Mas o que é visto boiando na superfície representa apenas 1% disso.

“99% dos resíduos plásticos que poluem os mares estão submersos ou transformados em micropartículas. O que vemos na superfície é só a pontinha do iceberg”, diz o cientista ambiental Markus Eriksen.

Mesmo assim, o pesquisador é otimista.

“Ainda dá tempo de fazer algo e reverter este quadro. Mas é preciso agir rápido e convencer as pessoas de todo o planeta de que sempre que elas descartam lixo fora dos locais apropriados, ele vai parar no mar, levado pelas enchentes, pelas tubulações e pelos rios. Este hábito precisa mudar”.

Os mais pessimistas, no entanto, veem a questão com outros olhos, bem mais alarmantes.

Segundo eles, em 2050 (portanto, daqui há apenas 29 anos), haverá mais plásticos do que peixes nos oceanos, o que não deixa de ser um exagero.

Mas foi quase isso que o nadador francês encontrou em certos pontos da sua travessia, onde a concentração de lixo era maior que a de cardumes.

“Em certas partes, o mar parecia uma sopa de resíduos plásticos, que não dissolvem tão rápido quanto o restante do lixo. Não passei mais de meia hora na água sem esbarrar em porcarias. E isso a mais de 1 000 quilômetros da costa”, contou o nadador.

A razão pela qual essa monumental quantidade de plástico se concentra naquele ponto específico do Pacífico tem a ver com as correntes marítimas.

Ali, diversas correntes se encontram e ficam dando voltas sem parar, no chamado Giro do Pacífico, uma espécie de corrente marítima circular.
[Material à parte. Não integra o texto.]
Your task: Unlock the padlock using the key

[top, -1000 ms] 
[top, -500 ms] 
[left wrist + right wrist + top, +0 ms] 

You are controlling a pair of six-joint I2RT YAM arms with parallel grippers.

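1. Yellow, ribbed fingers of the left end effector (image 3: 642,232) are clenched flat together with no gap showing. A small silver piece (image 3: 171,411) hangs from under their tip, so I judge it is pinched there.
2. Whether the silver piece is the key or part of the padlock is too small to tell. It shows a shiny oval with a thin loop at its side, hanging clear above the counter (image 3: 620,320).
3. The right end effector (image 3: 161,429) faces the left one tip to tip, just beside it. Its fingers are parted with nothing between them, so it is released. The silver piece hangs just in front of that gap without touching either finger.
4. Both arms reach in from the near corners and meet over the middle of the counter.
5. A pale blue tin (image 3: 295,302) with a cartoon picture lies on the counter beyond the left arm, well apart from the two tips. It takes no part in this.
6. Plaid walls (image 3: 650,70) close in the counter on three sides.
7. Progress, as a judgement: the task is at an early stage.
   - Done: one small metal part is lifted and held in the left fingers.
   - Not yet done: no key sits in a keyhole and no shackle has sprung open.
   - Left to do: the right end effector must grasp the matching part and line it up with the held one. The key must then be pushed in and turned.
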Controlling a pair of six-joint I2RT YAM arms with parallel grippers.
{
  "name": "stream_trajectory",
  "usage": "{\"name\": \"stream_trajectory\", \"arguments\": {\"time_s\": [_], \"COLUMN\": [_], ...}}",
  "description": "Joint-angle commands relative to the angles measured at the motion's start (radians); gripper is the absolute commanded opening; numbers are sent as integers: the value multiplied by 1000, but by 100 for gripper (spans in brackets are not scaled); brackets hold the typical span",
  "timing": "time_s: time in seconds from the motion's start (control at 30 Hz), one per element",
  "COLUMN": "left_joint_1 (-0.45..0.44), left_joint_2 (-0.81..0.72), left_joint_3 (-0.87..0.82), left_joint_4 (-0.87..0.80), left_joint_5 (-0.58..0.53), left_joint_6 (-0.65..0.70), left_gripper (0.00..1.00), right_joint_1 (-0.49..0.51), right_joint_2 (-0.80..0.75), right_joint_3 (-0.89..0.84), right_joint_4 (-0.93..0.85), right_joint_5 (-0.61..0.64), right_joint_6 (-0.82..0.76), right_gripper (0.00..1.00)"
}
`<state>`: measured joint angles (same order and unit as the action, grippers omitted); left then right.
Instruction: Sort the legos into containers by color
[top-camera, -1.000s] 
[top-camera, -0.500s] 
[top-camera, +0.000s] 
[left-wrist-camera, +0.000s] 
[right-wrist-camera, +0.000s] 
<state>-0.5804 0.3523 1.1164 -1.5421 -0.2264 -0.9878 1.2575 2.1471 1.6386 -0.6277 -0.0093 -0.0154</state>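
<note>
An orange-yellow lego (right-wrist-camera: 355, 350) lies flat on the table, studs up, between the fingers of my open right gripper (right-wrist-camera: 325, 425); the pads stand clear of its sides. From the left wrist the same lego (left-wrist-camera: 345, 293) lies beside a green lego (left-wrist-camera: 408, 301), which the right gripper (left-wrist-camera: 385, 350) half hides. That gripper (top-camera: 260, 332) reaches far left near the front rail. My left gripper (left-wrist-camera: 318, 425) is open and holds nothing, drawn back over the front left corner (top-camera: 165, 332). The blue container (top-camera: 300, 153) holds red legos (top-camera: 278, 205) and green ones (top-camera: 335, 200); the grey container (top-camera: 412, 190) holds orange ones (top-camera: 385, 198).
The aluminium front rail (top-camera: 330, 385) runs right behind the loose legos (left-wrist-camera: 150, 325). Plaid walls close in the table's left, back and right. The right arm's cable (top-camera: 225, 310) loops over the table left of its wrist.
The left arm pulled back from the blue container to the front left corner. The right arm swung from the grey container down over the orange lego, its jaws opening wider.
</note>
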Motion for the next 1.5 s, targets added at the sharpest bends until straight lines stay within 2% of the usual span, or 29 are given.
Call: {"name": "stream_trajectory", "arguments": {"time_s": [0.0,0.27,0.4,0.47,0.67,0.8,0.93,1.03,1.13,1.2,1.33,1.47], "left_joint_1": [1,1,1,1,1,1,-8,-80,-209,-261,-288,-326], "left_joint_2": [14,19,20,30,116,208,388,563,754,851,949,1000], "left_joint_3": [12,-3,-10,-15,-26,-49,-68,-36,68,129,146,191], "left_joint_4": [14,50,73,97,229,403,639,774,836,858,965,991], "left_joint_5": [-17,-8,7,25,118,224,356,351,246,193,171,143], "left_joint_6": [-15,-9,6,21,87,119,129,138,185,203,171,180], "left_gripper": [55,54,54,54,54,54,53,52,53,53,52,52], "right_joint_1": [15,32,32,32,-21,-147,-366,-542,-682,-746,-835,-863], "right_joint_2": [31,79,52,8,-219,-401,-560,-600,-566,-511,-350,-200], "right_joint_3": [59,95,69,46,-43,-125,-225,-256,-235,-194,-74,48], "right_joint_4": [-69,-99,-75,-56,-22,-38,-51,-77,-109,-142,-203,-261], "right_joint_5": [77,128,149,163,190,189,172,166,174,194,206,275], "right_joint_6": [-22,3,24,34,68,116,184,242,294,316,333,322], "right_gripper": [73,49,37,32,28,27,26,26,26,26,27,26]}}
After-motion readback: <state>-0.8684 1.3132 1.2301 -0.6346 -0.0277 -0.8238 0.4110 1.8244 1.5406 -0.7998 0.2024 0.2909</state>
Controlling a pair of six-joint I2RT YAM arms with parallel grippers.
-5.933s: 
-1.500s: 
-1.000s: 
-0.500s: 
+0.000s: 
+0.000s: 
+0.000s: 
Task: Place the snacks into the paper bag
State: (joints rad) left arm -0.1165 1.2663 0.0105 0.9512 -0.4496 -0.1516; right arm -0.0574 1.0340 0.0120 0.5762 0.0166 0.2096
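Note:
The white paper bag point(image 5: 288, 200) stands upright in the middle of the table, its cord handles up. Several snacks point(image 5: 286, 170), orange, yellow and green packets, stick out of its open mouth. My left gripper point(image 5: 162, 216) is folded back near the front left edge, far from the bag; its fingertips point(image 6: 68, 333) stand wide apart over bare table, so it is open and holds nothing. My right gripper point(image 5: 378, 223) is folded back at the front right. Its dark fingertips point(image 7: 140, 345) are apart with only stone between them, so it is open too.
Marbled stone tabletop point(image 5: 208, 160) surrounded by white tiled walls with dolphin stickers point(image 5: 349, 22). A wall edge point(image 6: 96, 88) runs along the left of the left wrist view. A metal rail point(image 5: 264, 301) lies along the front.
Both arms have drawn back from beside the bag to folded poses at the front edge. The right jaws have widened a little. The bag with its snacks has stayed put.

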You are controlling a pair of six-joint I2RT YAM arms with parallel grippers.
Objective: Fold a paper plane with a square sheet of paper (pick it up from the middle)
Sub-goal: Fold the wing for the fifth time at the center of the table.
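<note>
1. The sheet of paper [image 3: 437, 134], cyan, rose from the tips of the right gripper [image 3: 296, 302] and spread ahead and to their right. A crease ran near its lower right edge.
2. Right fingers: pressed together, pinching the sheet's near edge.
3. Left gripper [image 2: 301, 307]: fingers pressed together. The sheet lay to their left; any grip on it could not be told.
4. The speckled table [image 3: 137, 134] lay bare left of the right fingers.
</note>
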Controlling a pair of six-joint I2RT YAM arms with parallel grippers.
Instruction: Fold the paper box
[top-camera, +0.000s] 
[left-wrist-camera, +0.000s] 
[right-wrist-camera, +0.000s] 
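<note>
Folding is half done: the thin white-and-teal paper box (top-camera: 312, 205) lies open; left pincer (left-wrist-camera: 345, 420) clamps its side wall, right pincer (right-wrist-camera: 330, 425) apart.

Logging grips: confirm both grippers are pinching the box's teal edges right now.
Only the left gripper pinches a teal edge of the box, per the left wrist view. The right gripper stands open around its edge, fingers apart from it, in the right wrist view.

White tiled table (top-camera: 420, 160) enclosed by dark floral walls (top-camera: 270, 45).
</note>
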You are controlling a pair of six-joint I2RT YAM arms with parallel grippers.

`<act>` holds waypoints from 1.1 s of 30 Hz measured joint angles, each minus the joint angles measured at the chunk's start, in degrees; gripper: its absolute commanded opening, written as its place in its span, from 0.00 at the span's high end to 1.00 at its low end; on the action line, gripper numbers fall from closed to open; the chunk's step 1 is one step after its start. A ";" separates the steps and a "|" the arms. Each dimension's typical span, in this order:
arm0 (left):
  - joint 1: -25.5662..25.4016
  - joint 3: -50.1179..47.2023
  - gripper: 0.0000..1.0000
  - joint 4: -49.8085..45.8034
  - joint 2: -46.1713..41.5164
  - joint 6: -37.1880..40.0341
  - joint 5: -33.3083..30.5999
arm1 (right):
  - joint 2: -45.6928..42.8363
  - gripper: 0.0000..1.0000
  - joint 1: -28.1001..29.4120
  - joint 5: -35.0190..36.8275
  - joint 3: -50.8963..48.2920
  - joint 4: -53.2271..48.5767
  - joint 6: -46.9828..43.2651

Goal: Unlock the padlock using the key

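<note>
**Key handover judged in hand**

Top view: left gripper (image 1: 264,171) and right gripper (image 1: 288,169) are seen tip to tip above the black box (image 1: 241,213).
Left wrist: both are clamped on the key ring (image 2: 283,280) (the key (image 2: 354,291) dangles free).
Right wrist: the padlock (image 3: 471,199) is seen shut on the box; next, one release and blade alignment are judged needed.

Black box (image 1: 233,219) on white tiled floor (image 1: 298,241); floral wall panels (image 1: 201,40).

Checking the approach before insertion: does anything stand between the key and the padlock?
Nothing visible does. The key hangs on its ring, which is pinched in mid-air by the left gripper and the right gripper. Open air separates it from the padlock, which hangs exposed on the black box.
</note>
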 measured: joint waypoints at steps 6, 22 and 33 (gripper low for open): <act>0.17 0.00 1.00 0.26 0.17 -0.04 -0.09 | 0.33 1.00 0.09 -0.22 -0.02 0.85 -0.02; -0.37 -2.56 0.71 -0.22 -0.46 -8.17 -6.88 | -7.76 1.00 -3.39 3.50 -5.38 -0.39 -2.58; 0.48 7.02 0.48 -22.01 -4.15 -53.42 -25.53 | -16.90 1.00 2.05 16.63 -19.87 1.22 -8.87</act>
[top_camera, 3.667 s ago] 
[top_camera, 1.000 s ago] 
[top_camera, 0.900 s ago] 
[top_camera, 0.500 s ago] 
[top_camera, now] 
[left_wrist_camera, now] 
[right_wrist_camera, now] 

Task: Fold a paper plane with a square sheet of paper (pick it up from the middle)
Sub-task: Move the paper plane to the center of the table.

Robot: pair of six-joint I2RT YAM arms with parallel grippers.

Por conta dessa característica, aquela parte do Pacífico virou uma espécie de gigantesco redemoinho, concentrando a maior parte da sujeira do oceano, sobretudo o plástico, que leva décadas para começar a se degradar na água.

Uma garrafa de plástico lançada ao mar na costa da Califórnia irá chegar ao litoral do Japão, do outro lado do Pacífico, num prazo estimado entre três e cinco anos. E após outro período igual a esse, retornará ao mesmo ponto, dando início a um novo giro.

E assim indefinidamente.

Por ficar eternamente girando no oceano, o ciclo do lixo no Pacífico não termina nunca. E o plástico, que compõe a grande maioria dele, praticamente também não. “O plástico foi feito para desafiar a natureza”, lamenta um ambientalista da equipe de Lecomte.

Esta perversa característica das correntes marítimas da região foi descoberta, por acaso, em 1990, quando um navio deixou cair um container com 65 000 pares de tênis no meio do Pacífico.

Embora o container tenha espalhado sua carga no mar, nenhum tênis jamais chegou à costa, por conta das correntes circulares. E estão lá até hoje.

Segundo a oceanógrafa Sarak Royer, da Universidade do Havaí, plásticos que foram parar no mar quando do início da popularização deste material, na década de 1950, ainda seguem boiando no Pacífico ou (o que é ainda pior) transformados em micropartículas, com efeito letal para alguns seres marinhos.

“É como se o ar que respiramos estivesse impregnado de partículas toxicas”, comparou Lecomte, ao terminar a sua inédita e bizarra jornada, meses depois, na Califórnia.